__TASK GOAL__: Write every line of the following listing exactly as it reads.

__SOURCE DATA__:

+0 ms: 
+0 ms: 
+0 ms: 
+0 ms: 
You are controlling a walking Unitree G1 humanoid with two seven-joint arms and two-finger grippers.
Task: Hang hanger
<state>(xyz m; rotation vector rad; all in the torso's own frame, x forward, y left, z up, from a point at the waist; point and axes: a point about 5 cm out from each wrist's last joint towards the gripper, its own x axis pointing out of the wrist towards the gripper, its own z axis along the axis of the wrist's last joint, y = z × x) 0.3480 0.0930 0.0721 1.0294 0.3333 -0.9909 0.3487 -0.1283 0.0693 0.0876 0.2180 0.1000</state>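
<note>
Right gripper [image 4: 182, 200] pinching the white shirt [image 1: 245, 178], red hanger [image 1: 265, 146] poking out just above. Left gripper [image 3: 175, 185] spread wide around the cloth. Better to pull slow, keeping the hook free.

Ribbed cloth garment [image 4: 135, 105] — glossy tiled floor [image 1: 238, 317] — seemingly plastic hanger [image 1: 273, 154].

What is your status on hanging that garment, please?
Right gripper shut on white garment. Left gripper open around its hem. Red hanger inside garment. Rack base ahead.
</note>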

__ANSWER TO THIS EXERCISE__:
+0 ms: 
+0 ms: 
+0 ms: 
+0 ms: 
You are controlling a walking Unitree G1 humanoid with two seven-joint arms and two-finger grippers.
Task: Hang hanger
<state>(xyz m; rotation vector rad; all in the torso's own frame, x forward, y left, z up, from a point at the waist; point and axes: a point about 5 cm out from each wrist's last joint towards the gripper, its own x axis pointing out of the wrist towards the gripper, its own z axis along the axis of the wrist's last joint, y = z × x) 0.3480 0.0930 0.0721 1.0294 0.3333 -0.9909 0.3487 -0.1283 0.0693 0.0876 0.2180 0.1000</state>
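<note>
Right gripper [image 4: 182, 200] pinching the white shirt [image 1: 245, 178], red hanger [image 1: 265, 146] poking out just above. Left gripper [image 3: 175, 185] spread wide around the cloth. Better to pull slow, keeping the hook free.

Ribbed cloth garment [image 4: 135, 105] — glossy tiled floor [image 1: 238, 317] — seemingly plastic hanger [image 1: 273, 154].

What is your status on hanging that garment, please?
Right gripper shut on white garment. Left gripper open around its hem. Red hanger inside garment. Rack base ahead.
</note>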

Work on this exercise has been completed.